7

I'm attempting to run a parallel job in R using snow. I've been able to run extremely similar jobs with no trouble on older versions of R and snow. R package dependencies prevent me from reverting.

What happens: My jobs terminate at the parRapply step, i.e., the first time the nodes have to do anything short of reporting Sys.info(). The error message reads:

Error in checkForRemoteErrors(val) : 
3 nodes produced errors; first error: cannot open the connection 
Calls: parRapply ... clusterApply -> staticClusterApply -> checkForRemoteErrors

Specs: R 2.14.0, snow 0.3-8, RedHat Enterprise Linux Client release 5.6. The snow package has been built on the correct version of R.
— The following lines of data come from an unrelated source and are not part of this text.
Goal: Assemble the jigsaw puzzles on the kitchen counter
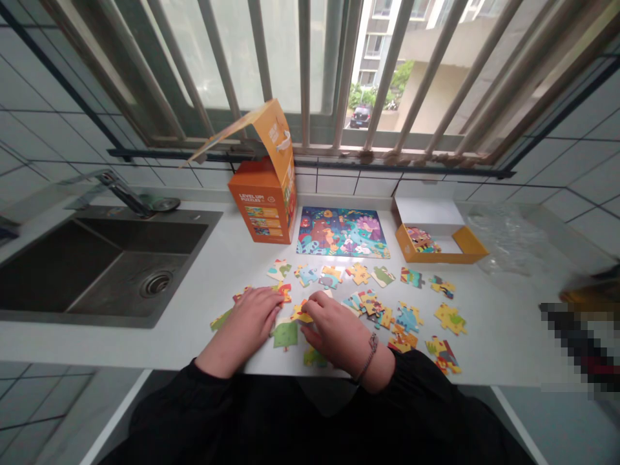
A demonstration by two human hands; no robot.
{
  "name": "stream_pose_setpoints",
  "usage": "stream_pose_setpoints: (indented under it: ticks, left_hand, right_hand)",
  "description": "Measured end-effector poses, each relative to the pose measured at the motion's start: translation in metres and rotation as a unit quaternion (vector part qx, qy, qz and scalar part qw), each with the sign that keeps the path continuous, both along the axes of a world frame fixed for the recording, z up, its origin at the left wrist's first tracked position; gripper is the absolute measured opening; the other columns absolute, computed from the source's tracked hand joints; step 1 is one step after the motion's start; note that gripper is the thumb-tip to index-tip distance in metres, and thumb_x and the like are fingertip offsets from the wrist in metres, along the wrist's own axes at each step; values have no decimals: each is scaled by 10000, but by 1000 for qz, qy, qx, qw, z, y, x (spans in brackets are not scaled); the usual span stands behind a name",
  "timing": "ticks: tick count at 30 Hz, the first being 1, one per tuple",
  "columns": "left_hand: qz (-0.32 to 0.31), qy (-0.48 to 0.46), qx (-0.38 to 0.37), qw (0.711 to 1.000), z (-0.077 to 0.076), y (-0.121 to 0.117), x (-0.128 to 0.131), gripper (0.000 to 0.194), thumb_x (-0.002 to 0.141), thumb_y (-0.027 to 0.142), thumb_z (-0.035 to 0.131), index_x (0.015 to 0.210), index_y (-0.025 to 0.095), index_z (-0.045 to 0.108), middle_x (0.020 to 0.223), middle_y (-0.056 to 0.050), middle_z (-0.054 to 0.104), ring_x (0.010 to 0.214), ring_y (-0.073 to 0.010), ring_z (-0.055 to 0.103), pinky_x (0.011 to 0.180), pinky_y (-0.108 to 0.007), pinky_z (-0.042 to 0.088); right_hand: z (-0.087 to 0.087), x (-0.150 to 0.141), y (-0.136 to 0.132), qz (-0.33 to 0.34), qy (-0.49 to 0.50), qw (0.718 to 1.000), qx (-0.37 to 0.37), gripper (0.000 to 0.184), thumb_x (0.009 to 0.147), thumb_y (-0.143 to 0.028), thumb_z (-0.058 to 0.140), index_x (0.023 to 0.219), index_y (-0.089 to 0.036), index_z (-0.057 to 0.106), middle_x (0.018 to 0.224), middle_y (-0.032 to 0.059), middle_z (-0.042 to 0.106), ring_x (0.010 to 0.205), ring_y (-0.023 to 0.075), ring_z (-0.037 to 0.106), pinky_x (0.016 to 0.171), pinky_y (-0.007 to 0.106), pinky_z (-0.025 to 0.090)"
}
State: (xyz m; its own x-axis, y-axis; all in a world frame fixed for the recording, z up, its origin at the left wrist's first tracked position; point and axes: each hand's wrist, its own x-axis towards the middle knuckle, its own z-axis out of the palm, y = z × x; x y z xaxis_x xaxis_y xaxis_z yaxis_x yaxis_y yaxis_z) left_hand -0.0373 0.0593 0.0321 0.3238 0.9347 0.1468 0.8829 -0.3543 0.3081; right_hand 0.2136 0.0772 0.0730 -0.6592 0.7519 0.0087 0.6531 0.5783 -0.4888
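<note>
My left hand (254, 313) lies palm down over several joined puzzle pieces, its fingers stretched out, with red and yellow edges showing around the fingertips. Between the thumb and fingers of my right hand (336, 326) is a yellow puzzle piece (302, 312), low over the counter and close to my left fingers. A green tree puzzle piece (285, 334) lies between my wrists. Another green piece (314, 356) is partly covered by my right hand. To the right are a small overlapping cluster of pieces (372, 307) and a blue piece (408, 318).
Loose pieces, among them a green and white one (383, 276), form a row behind my hands. Beyond are a finished dark-blue puzzle picture (341, 232), an orange puzzle box (264, 206) and an open yellow box (440, 255). A sink (186, 258) is at left, clear plastic wrap (508, 239) at right.
</note>
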Motion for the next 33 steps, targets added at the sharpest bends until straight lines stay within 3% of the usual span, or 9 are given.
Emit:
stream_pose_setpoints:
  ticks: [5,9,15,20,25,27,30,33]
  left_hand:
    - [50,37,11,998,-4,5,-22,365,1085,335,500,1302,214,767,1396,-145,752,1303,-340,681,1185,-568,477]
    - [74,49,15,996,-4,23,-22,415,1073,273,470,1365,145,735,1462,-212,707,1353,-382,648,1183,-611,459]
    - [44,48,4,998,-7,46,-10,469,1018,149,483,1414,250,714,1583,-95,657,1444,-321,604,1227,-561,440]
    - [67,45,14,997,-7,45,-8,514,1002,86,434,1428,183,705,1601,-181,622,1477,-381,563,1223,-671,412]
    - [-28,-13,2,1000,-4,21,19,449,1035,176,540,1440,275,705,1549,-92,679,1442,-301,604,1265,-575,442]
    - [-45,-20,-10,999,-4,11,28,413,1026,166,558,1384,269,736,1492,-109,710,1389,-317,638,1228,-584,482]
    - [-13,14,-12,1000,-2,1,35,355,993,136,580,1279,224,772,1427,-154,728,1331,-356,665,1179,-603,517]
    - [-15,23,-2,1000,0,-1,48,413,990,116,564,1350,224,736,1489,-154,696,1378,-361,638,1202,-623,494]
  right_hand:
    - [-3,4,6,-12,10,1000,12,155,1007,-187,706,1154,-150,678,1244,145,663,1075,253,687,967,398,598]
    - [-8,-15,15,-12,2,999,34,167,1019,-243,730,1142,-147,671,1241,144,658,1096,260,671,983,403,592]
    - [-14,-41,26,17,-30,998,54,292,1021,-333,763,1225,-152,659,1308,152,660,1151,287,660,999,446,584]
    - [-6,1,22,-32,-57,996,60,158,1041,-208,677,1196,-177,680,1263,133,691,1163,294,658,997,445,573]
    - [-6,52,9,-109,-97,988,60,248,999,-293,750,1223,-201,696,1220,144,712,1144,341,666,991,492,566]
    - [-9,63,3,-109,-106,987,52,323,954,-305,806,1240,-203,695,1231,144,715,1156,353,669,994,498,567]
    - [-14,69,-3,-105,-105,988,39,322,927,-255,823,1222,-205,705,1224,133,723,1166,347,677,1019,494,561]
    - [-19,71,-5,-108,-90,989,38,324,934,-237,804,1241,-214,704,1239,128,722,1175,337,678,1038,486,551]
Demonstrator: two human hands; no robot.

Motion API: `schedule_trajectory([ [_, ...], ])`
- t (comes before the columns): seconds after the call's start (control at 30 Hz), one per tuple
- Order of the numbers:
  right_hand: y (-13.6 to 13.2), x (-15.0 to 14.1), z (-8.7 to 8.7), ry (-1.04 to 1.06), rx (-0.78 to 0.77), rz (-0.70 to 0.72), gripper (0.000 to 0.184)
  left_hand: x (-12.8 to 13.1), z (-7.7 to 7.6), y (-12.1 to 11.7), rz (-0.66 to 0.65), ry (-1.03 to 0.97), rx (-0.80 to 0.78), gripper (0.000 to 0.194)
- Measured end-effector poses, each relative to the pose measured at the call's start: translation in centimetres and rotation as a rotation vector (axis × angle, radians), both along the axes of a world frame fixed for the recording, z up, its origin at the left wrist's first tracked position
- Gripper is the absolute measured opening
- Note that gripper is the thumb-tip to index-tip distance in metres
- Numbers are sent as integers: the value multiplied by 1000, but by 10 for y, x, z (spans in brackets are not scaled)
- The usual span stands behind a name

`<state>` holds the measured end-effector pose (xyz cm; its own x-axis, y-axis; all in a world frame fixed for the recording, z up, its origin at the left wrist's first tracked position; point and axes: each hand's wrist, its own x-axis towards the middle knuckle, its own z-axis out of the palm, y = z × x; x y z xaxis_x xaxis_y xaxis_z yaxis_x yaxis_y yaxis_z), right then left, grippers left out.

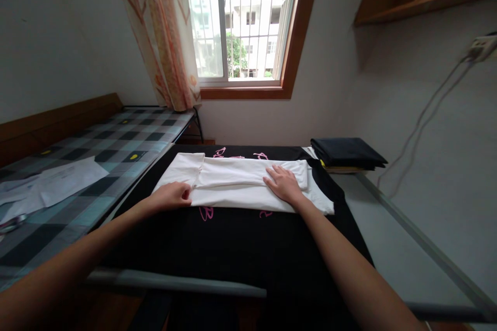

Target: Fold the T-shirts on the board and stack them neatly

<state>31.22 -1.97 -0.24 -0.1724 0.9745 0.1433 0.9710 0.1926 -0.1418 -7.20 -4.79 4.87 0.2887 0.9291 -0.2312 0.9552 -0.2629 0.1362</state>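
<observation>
A white shirt (pixel 236 194), partly folded into a long strip, lies across a black garment (pixel 240 248) with pink lettering. My left hand (pixel 174 195) is closed at the shirt's near edge on the left, fingers curled in a pinch on the cloth beside a seam. Flat on the right part of the folded strip rests my right hand (pixel 284 184), its fingers spread and holding nothing. Below my right hand, a corner of the white cloth sticks out toward the black garment's neckline.
Folded dark clothes (pixel 347 153) are stacked at the table's back right corner. A bed (pixel 128 137) with a checked cover stands on the left, papers (pixel 73 178) on it. Behind are a barred window (pixel 252 26) and curtain (pixel 165 36); a cable (pixel 423 114) hangs along the right wall.
</observation>
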Motion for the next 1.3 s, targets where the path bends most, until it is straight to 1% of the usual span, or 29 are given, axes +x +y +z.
schedule_trajectory([
  [0.07, -1, -1, 1, -2, 7, 1, 56, -4, 4, -1, -16, -38, -25, 17],
  [0.2, -1, -1, 1, -7, 10, -3, 56, -9, 13, -1, -60, -164, -177, 18],
  [0.27, 0, 0, 0, -6, 10, -1, 56, -10, 14, 0, -70, -206, -235, 19],
  [0.37, 1, 1, -1, -2, 11, 4, 56, -9, 11, 4, -73, -230, -247, 24],
  [0.43, 2, 1, -2, 1, 10, 3, 56, -5, 10, 10, -78, -261, -179, 28],
  [0.5, 2, 1, -3, 1, 9, 0, 56, 1, 8, 19, -53, -278, -40, 30],
  [0.63, 1, 1, -2, -4, 11, 3, 56, 15, 1, 44, 80, -180, 266, 32],
  [0.7, 0, 0, -1, -4, 10, 2, 56, 21, -7, 56, 131, -142, 342, 35],
  [0.8, 0, 0, 0, -3, -3, 1, 56, 26, -18, 66, 169, -135, 328, 34],
  [0.9, 0, 0, 1, -5, -11, 5, 57, 27, -22, 68, 199, -132, 335, 27],
  [1.0, 0, 0, 1, -3, -3, 6, 56, 25, -21, 67, 224, -102, 367, 26],
  [1.17, 0, 0, 0, 6, 5, 8, 55, 23, -17, 69, 191, -73, 283, 35],
  [1.2, 0, 0, 0, 7, 3, 9, 55, 24, -16, 69, 188, -52, 277, 34],
  [1.3, 0, 0, 1, 8, -4, 8, 54, 31, -12, 67, 175, 25, 304, 20],
])
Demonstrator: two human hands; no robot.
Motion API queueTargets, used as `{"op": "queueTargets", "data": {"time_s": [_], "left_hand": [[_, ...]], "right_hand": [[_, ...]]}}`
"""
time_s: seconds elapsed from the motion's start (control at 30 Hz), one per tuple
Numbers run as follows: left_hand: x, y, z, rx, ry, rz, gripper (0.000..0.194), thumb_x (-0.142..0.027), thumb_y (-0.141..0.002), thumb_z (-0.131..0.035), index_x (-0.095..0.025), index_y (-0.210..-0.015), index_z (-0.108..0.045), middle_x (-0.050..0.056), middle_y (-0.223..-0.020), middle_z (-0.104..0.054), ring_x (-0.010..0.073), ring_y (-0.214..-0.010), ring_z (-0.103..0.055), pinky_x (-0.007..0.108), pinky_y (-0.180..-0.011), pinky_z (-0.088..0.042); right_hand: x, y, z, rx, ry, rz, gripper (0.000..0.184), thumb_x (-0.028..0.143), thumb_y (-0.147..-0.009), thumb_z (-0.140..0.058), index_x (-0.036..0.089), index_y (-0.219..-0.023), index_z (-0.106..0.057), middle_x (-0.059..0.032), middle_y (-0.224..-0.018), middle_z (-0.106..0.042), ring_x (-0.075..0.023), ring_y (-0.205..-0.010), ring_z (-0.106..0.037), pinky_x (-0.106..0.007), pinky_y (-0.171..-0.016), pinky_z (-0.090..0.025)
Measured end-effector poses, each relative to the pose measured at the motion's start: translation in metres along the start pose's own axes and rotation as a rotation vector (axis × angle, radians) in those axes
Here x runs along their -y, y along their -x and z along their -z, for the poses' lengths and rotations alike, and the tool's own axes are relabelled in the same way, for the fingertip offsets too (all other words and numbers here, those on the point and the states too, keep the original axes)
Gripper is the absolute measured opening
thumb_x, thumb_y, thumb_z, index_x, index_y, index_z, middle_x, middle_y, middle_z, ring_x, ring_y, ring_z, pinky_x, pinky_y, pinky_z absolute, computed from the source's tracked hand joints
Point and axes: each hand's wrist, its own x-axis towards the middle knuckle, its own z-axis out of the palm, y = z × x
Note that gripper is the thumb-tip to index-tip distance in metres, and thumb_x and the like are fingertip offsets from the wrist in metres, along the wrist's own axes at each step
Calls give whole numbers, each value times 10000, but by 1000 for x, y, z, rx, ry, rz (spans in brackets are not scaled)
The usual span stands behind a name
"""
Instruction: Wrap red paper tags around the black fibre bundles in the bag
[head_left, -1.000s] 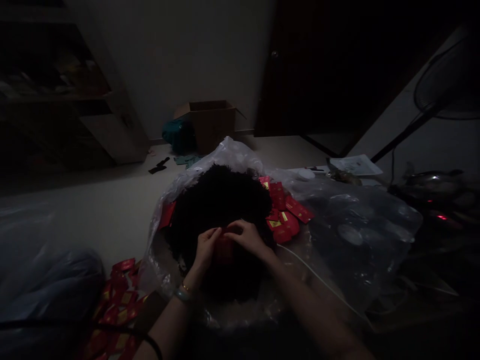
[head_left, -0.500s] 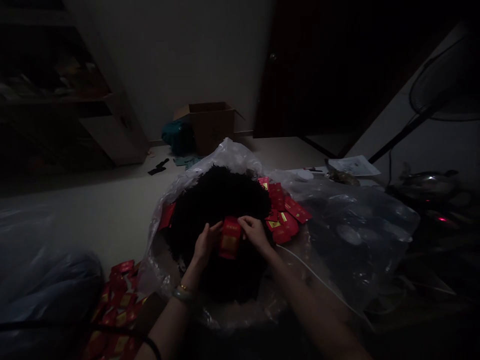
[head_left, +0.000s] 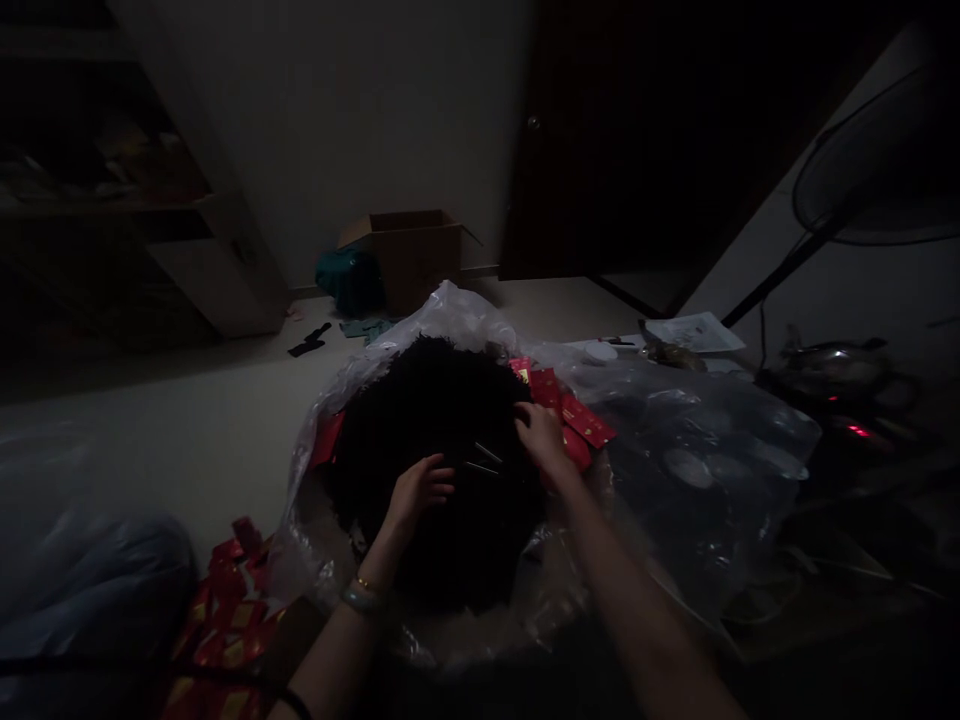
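Observation:
A heap of black, shredded-looking material (head_left: 435, 400) fills a clear plastic bag (head_left: 307, 530) with its mouth spread wide. My left hand (head_left: 420, 492) hovers over the front of the heap, its fingers apart and holding nothing. My right hand (head_left: 541, 435) is at the heap's right side, beside several red packets (head_left: 589, 420). Its thumb and finger appear apart, and I see nothing between them. Two thin silvery strips (head_left: 486, 460) lie on the black heap between my hands; the dim light hides what they are. Another red packet (head_left: 327, 440) rests at the left rim.
Many red packets (head_left: 232, 610) are piled low on the left. A cardboard box (head_left: 416, 255) stands by the wall next to a teal bag (head_left: 351, 280). Clear plastic (head_left: 697, 450) spreads to the right, near a kettle (head_left: 832, 360) and a fan (head_left: 870, 170).
The red packet held between both hands is gone from there. My right hand has moved right and up to the packets; my left has opened. The silvery strips now show.

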Motion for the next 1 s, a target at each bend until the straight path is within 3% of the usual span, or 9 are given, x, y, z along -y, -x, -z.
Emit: {"op": "queueTargets", "data": {"time_s": [0.03,0.13,0.37,0.5,0.67,0.73,0.83,0.9,1.0], "left_hand": [[0,1,-1,-4,-26,-12,431,-409,-823,-537,-111,-1133,-572,138,-934,-703,160,-641,-660,251,-572,-486],[1,1,-4,-13,-98,-13,415,-399,-784,-588,-114,-1085,-597,132,-918,-705,151,-632,-658,240,-557,-481],[1,-1,-1,-53,-179,-48,388,-367,-729,-641,-127,-1034,-628,119,-902,-710,138,-629,-653,222,-542,-467],[-1,0,-2,-67,-243,-99,411,-352,-699,-661,-119,-1037,-635,124,-920,-711,143,-663,-652,223,-554,-470],[-1,2,-5,-55,-354,-258,426,-375,-692,-655,-135,-1044,-643,138,-1035,-689,230,-914,-650,292,-684,-508],[0,4,-7,-47,-401,-367,433,-355,-689,-666,-152,-1070,-639,137,-1123,-658,248,-1037,-609,331,-806,-498],[2,8,-9,-6,-459,-509,557,-319,-658,-710,-187,-1186,-586,116,-1254,-589,251,-1140,-547,345,-910,-458],[4,10,-10,61,-493,-501,484,-346,-684,-690,-175,-1133,-627,96,-1154,-651,250,-1044,-598,328,-854,-484],[5,11,-12,100,-505,-396,356,-439,-764,-581,-125,-874,-708,53,-777,-709,197,-696,-638,271,-621,-504]], "right_hand": [[-20,-6,6,49,196,-38,331,130,-771,-565,157,-1096,-621,-130,-1138,-634,-235,-1076,-559,-352,-953,-378],[-56,-12,12,98,299,-79,371,125,-685,-668,138,-1054,-633,-140,-1058,-657,-252,-1013,-585,-330,-873,-411],[-67,-10,14,14,301,-108,222,139,-779,-530,169,-932,-689,-102,-960,-682,-212,-916,-615,-285,-773,-435],[-71,-11,36,-198,127,54,287,115,-762,-445,174,-881,-699,-82,-934,-683,-196,-900,-605,-311,-835,-437],[-37,8,48,-415,-34,314,210,145,-727,-467,204,-717,-668,-52,-808,-656,-211,-846,-573,-373,-851,-425],[-13,21,42,-361,-139,363,196,147,-739,-472,209,-733,-658,-39,-784,-650,-197,-807,-576,-361,-826,-437],[20,42,23,-135,-353,422,219,134,-772,-453,209,-782,-659,-32,-822,-652,-173,-802,-599,-304,-747,-476],[36,52,7,-9,-433,453,233,146,-807,-450,215,-848,-669,-29,-836,-658,-162,-796,-613,-284,-721,-492],[45,61,-17,-53,-412,454,289,159,-838,-454,226,-1040,-650,-52,-961,-662,-177,-896,-612,-312,-794,-497]]}}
Details: The following code appears to execute fine:

cl <- makeCluster(3)
clusterEvalQ(cl,library(deSolve,lib="~/R/library"))
clusterCall(cl,function() Sys.info()[c("nodename","machine")])

I'm an end-user, not a system admin, but I'm desperate for suggestions and insights into what could be going wrong.

Community
  • 1
  • 1
Sarah
  • 1,614
  • 1
  • 23
  • 37

1 Answers1

18

This cryptic error appeared because an input file that's requested during program execution wasn't actually present. Each node would attempt to load this file and then fail, but this would result only in a "cannot open the connection" message.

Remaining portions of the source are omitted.